Dissesto finanziario: "Bisogna garantire stipendi e servizi anche per il 2019"

Lo ha sottolineato con un documento ufficiale sul dissesto approvato oggi dal suo Comitato Direttivo, la Cgil di Catania, che ha allargato il confronto alle segreterie delle categorie

“Non è accettabile che le conseguenze del dissesto ricadano sui lavoratori. Chiediamo al Prefetto di insediare immediatamente il tavolo di crisi per assumere tutte le iniziative necessarie a scongiurare uno stato di crescente e diffusa tensione”. Lo ha sottolineato con un documento ufficiale sul dissesto approvato oggi dal suo Comitato Direttivo, la Cgil di Catania, che ha allargato il confronto alle segreterie delle categorie. Nel contributo sono state segnalate le analisi, le priorità e le proposte per affrontare il grave problema finanziario che interessa la città. Il sindacato: “rivendica dunque un confronto serio, serrato e concreto con la Giunta Pogliese, che è stato promesso in varie occasioni, compresa quella della campagna elettorale, e che di fatto non si è ancora avviato concretamente”.

Obiettivo della Cgil oggi è scongiurare la “macelleria sociale” che minaccia circa 10.000 lavoratori tra direttamente coinvolti ed indotto, oltre che scatenare una crisi economico finanziaria che avrebbe ripercussioni per l’intera economia dell’area metropolitana. La Cgil, che oggi più che mai lavora a fianco di Cisl, Uil e Ugl con grande rispetto e onestà intellettuale, per un percorso comune a favore della città che ha trovato già una prima grande manifestazione pubblica lo scorso 12 novembre, “chiede ai governi nazionale e regionale di intervenire urgentemente, così come per altre grandi città italiane, innanzitutto con aiuti economici, per affrontare l’immediata crisi di liquidità e consentire al comune di garantire l’ordinaria amministrazione. Gli interventi economici devono essere tali da garantire anche per il 2019, salari ai dipendenti comunali ed alle cooperative sociali, nonché il funzionamento dei trasporti, dei servizi sociali, delle manutenzioni e di poter espletare le gare per i rifiuti e liquidare le aziende private creditrici”.
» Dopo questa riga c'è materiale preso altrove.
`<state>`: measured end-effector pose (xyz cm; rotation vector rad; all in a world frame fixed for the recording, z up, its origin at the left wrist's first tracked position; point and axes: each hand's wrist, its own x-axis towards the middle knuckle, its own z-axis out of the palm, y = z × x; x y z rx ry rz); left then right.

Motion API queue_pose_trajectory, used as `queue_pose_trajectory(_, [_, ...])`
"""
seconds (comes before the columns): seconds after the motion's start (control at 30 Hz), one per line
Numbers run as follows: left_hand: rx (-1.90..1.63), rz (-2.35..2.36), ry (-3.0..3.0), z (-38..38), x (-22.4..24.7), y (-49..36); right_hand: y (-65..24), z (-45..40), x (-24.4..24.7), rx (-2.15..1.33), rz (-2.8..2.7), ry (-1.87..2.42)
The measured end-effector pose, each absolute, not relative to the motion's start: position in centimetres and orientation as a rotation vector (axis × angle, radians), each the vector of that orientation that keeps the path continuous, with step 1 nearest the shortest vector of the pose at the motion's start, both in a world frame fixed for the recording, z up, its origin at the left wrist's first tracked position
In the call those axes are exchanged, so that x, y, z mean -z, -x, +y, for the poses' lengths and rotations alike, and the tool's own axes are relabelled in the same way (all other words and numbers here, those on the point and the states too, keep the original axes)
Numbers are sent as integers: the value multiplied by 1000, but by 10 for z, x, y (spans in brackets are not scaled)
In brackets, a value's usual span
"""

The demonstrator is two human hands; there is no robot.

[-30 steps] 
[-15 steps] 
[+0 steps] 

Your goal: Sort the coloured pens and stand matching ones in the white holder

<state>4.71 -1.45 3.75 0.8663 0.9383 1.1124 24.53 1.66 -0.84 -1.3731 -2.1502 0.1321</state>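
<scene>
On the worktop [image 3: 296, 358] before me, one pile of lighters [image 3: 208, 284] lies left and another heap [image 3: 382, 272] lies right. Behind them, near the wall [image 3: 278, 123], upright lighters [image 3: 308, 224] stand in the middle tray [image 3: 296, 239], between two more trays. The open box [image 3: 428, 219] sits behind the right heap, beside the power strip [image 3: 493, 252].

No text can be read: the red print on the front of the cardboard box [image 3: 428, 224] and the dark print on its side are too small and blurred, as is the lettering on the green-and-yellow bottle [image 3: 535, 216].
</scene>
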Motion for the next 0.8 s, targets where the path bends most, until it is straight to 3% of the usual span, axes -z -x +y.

Sulle responsabilità reali del dissesto la Cgil crede che i cittadini catanesi abbiano “il diritto di conoscere chi, ed in quale misura, ha la responsabilità di quanto accaduto. E’ un passaggio che non può essere rimosso, anche allo scopo di non ripetere più gli stessi errori”. La responsabilità va ricercata nel fallimento amministrativo dell’ultimo ventennio, a partire dalla Giunta Scapagnini, con vice sindaco Lombardo, a cui si riconduce il primo indebitamento, talmente grave da rendere complicato alle successive amministrazioni, da Stancanelli, con assessore al bilancio Bonaccorsi, a Bianco di poter recuperare. È infatti evidente da atti amministrativi e contabili, che anche le giunte Stancanelli e Bianco non abbiano agito in controtendenza né adottando efficaci politiche di risanamento, ciascuno con misure variabili di responsabilità che sarà la magistratura a verificare con gli strumenti adeguati.